Ensuite il y a eu le café bouillu programmé par erreur (la mienne, j’avoue) à l’heure à laquelle, si tout va bien j’entre dans ma phase de sommeil profond. Surprise du matin à la première gorgée de ce jus de chaussette marinée. *gloups*

Bref.

Alors ce matin je m’attaque à plus fort que moi les amis: la réservation d’une maison de location sur la côte pour les vacances estivales, en plein mois d’août évidemment. Depuis que la miss va à la «grande» école, plus question de vacances au mois de septembre, quand les touristes sont partis, quand la lumière est la plus belle et quand il ne fait plus une chaleur de bœufs…

A ma grande surprise, naïve que je suis, je découvre que la réservation d’une maison de vacances en plein mois d’août, dans le golfe du Morbihan semble mission impossible. Je viens d’envoyer une bonne vingtaine de mails à des adresses trouvées via des sites de locations de vacances et toutes les réponses sont négatives: «je suis désolé, mais notre maison est déjà louée pour la période souhaitée».
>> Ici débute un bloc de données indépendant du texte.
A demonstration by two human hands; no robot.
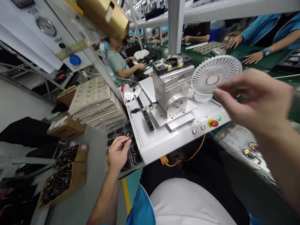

Soudain, j’ai l’impression d’être Don Quichotte, une espèce d’illuminée qui s’y prend en mars pour penser à ses vacances d’été. Une personne m’a même demandé de préciser si la période souhaitée n’était pas plutôt 2011. Non mais je rêve!

En fait, il semblerait que les gens réservent d’une année sur l’autre. A peine rentrés dans leurs pénates, ils se disent «allez, on rempile»! Dingue.

Et les envies de dernière minute alors? Les petits coups de tête? Non?

Et vous, comment organisez-vous vos vacances d’été? Où partez-vous cette année?

Et si vous avez un petit tuyau pour mes vacances… JE PRENDS!